7. Now, turning to question No. 2 in that case, namely, T.C. No. 179 of 1974, the view taken by the Tribunal that though the order of the ITO purports to be one under Section 154 of the 1961 Act, it must be taken to be really an order passed under Section 35 of the 1922 Act, is the correct view. In view of the provision in Section 297(2) of the 1961 Act, in relation to an assessment year for which a return had been filed before the 1961 Act came into force on April 1, 1962, the provisions of the Indian I. T. Act, 1922, will apply as if the 1961 Act had not been passed. Therefore, Section 154 of the 1961 Act, will have no application to such a case. The order purporting to be one under Section 154 will, therefore, be one normally without jurisdiction. But in such cases, the courts will certainly search for a source of authority, if there is any, under which the order could be sustained. This is a well known principle and the Supreme Court in Hazari Mal Kuthiala v. ITO : [1961]41ITR12(SC) applied the principle that when an act is purported to be done under a provision of law which could not be applied and that would make the act without jurisdiction, if the act done could be supported by another provision of law under which it could be validly done, the courts would have to take it that the power exercised was rightly exercised under the appropriate provision of law. The question that arose therein was whether an order of the CIT passed under Sections 5(5) and 5(7A) of the Indian I. T. Act, 1922, was ultra vires and incompetent for the reason that the correct provision to be invoked for the assessment in question was Section 5(5) of the Patiala I. T. Act. The Supreme Court upheld the order treating the same as one passed under Section 5(5) of the Patiala I. T. Act. The Supreme Court observed as follows :

'The exercise of a power would be referable to a jurisdiction which conferred validity upon it and not to a jurisdiction under which it would be nugatory.'

8. The Supreme Court referred with approval to the decision of the Bombay High Court in Pitamber Vajirshet v. Dhondu Navlapa ILR [1887] Bom 486. In the judgment, the Bombay High Court observed as follows:

'We must ascribe his (subordinate judge's) acts to an actual existing authority under which they would have validity rather than to one under which they would be void.'

9. These pronouncements of the Supreme Court and of the Bombay High Court approved by the Supreme Court clearly establish that the Tribunal was right in attributing the power under which the order was passed by the ITO to Section 35 of the Indian I. T. Act, 1922. We have, accordingly, to hold, in answer to the first part of the second question in T.C. No. 179 of 1974, that the order must be taken to have been passed under Section 35 of the 1922 Act and we, accordingly, answer that part of the question by stating that the view taken by the Tribunal is correct.

10. The only other matter that remains to be dealt with in T.C. No. 179 of 1974 is whether the Tribunal was right in holding that the appeal to the Tribunal was incompetent. From what we have stated earlier, it is clear that the order of the ITO must be taken to be one under Section 35(1) of the 1922 Act. It is not disputed before us that from such an order, there was no appeal to the AAC. It is, therefore, clear that the appeal before the AAC was incompetent.

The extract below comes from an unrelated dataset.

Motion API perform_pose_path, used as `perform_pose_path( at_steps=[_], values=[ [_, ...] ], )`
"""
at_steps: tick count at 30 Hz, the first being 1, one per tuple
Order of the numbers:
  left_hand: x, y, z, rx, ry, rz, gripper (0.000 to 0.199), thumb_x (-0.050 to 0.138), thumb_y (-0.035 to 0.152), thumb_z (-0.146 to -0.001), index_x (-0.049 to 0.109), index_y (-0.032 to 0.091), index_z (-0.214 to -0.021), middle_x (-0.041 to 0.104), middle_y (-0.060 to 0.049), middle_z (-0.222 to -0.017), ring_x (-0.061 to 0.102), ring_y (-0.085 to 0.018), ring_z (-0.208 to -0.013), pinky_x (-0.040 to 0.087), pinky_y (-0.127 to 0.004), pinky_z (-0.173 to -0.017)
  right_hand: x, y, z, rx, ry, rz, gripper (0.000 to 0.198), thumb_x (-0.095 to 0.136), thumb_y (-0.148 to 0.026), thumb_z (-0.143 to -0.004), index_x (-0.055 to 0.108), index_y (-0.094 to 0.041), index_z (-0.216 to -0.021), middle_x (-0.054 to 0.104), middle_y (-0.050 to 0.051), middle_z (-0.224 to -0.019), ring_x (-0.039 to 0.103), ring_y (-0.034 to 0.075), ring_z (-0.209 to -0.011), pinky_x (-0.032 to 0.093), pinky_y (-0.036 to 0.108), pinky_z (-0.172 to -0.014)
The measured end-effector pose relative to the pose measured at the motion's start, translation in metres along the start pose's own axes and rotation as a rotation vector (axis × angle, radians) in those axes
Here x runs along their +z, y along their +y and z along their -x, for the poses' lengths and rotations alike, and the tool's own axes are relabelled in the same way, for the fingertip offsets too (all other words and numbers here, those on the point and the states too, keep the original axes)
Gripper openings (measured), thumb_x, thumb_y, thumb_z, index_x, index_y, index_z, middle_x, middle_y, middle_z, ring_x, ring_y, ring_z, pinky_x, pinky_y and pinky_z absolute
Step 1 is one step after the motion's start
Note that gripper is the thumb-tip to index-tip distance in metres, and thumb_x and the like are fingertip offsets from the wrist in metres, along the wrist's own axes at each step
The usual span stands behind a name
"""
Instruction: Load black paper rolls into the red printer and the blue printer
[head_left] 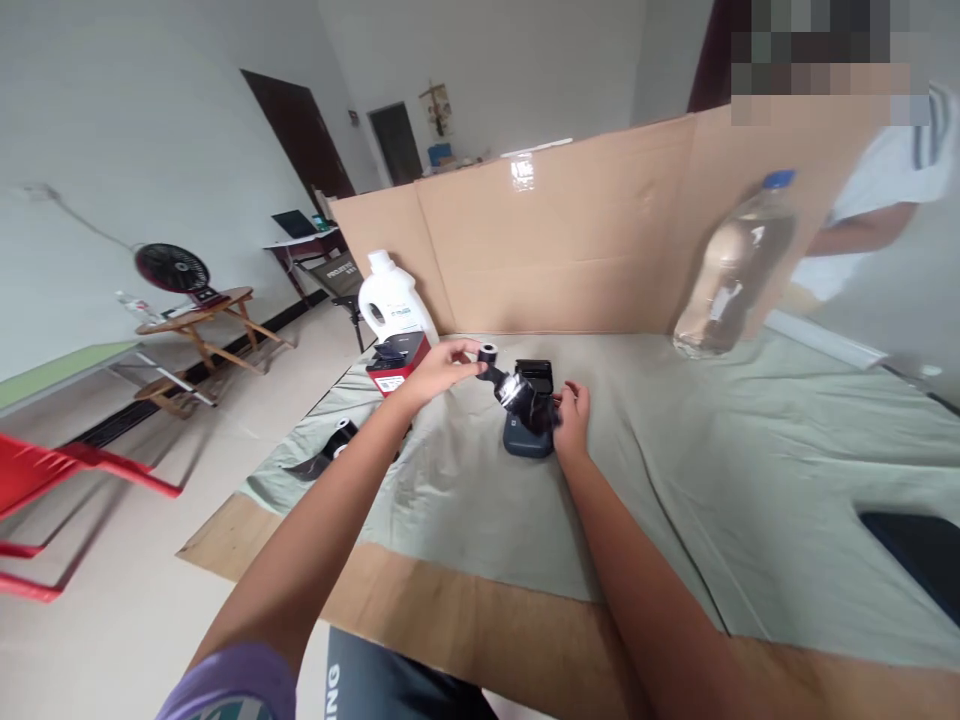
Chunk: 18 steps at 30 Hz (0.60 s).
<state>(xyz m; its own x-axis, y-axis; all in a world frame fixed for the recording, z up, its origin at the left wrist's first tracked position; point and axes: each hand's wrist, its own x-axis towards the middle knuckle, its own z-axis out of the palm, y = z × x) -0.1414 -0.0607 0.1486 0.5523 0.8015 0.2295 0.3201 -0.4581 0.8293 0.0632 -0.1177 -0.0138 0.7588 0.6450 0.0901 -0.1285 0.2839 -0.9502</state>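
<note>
Head cam: at frame ctr, a person's left hand [446, 368] pinches a small dark spool [487, 368] btwn thumb and fingers, its pale hollow core facing up, w/ a glossy black strip [517, 393] running from it down toward the right hand [572, 415]. That hand's fingers are bent and close together at the strip's far end; blur there, so can't tell if they grip it. Strip hangs over a dark case [529, 440], lid up, just L of the right hand; its inside is mostly hidden. More black rolls [341, 437] lie lower L of ctr, partly behind the left forearm. Containers, L of ctr: a red box [403, 362] w/ dark matl showing at its top, flap or contents unclear, and just behind it a white jug [401, 305], opaque, so contents can't be seen. Upper R: a big clear bottle [739, 270], blue cap on, leans by the cardboard [562, 240]; fill level hard to read. All on a pale green cloth [487, 520]. Dark flat item [919, 555], R edge; another person [874, 170] in white, upper R, behind the cardboard.
</note>
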Motion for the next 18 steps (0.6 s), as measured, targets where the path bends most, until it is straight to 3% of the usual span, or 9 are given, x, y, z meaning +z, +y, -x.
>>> perform_pose_path(
  at_steps=[2, 5, 7, 10, 14, 18],
  values=[
    [0.0, -0.012, 0.041, -0.209, 0.272, 0.271, 0.027, 0.071, 0.04, -0.074, 0.064, 0.02, -0.09, 0.061, 0.001, -0.075, 0.055, -0.012, -0.065, 0.037, -0.019, -0.053, 0.0, -0.001, 0.0, 0.006, 0.006, -0.002, 0.035, 0.05, -0.045, -0.081, 0.055, -0.022, -0.106, 0.058, 0.004, -0.105, 0.064, 0.018, -0.087, 0.051, 0.034, -0.084],
    [0.021, -0.032, 0.106, -0.487, 0.443, 0.598, 0.031, 0.073, 0.044, -0.074, 0.059, 0.019, -0.088, 0.057, 0.001, -0.071, 0.049, -0.01, -0.057, 0.031, -0.018, -0.046, 0.001, -0.003, 0.001, 0.015, 0.011, 0.004, 0.033, 0.049, -0.043, -0.081, 0.055, -0.021, -0.106, 0.059, 0.004, -0.101, 0.064, 0.017, -0.086, 0.051, 0.034, -0.085],
    [0.039, -0.039, 0.145, -0.556, 0.518, 0.789, 0.038, 0.076, 0.048, -0.073, 0.058, 0.019, -0.089, 0.056, 0.001, -0.072, 0.047, -0.009, -0.056, 0.032, -0.017, -0.045, 0.002, -0.004, 0.001, 0.018, 0.014, -0.002, 0.032, 0.049, -0.042, -0.082, 0.054, -0.021, -0.105, 0.059, 0.004, -0.099, 0.065, 0.017, -0.085, 0.051, 0.033, -0.083],
    [0.056, -0.039, 0.192, -0.527, 0.6, 0.959, 0.046, 0.083, 0.051, -0.069, 0.055, 0.018, -0.085, 0.052, 0.003, -0.071, 0.046, -0.007, -0.058, 0.032, -0.016, -0.045, 0.003, -0.005, 0.0, 0.028, 0.02, -0.009, 0.031, 0.049, -0.043, -0.082, 0.053, -0.022, -0.104, 0.059, 0.003, -0.097, 0.065, 0.016, -0.084, 0.053, 0.032, -0.08],
    [0.046, -0.03, 0.217, -0.473, 0.63, 0.821, 0.043, 0.083, 0.049, -0.071, 0.059, 0.017, -0.089, 0.055, 0.002, -0.077, 0.05, -0.007, -0.064, 0.037, -0.015, -0.051, 0.002, -0.005, -0.001, 0.019, 0.017, -0.002, 0.03, 0.05, -0.044, -0.082, 0.053, -0.022, -0.103, 0.058, 0.002, -0.098, 0.065, 0.016, -0.085, 0.053, 0.032, -0.081],
    [0.022, -0.033, 0.203, -0.355, 0.691, 0.525, 0.043, 0.083, 0.048, -0.068, 0.062, 0.019, -0.092, 0.063, -0.001, -0.085, 0.056, -0.01, -0.07, 0.04, -0.017, -0.051, 0.002, -0.004, -0.001, 0.015, 0.015, -0.02, 0.03, 0.05, -0.042, -0.081, 0.053, -0.022, -0.104, 0.057, 0.002, -0.097, 0.065, 0.016, -0.084, 0.053, 0.033, -0.081]
  ],
)
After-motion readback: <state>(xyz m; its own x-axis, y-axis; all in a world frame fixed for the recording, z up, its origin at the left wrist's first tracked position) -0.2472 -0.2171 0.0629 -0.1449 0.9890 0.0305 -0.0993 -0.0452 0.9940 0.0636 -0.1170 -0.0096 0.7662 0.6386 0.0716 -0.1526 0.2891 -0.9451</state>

But no one questioned the competency of the appeal, and the appeal had been allowed. This necessitated the further appeal before the Tribunal. The question is whether the appeal before the Tribunal would be competent. The Tribunal has taken the view that the appeal is not competent because the appeal taken by the assessee before the AAC was not competent. However, we consider that the Tribunal has committed a mistake. It is a well-established principle that if an intermediary appellate authority purported to deal with a matter in appeal as if that intermediary authority had jurisdiction to deal with that appeal though in fact that authority had no jurisdiction to deal with the appeal, the order of that appellate authority would become appealable to a higher appellate authority. To state this principle with reference to the fact in T.C. No. 179 of 1974 we will have to repeat that even if the appeal taken before the AAC against the order under Section 35 of the 1922 Act was not maintainable in law, in so far as the AAC purported to exercise the jurisdiction of the appellate authority and having allowed the appeal assuming a wrong jurisdiction, the order of the AAC would be appealable to the Tribunal and, therefore, the appeal taken by the revenue before the Tribunal is competent. The Tribunal has erred in holding that the appeal before the Tribunal was not competent. We, therefore, answer that part of the second question in T.C. No. 179 of 1974 by stating that the view taken by the Tribunal is unsustainable.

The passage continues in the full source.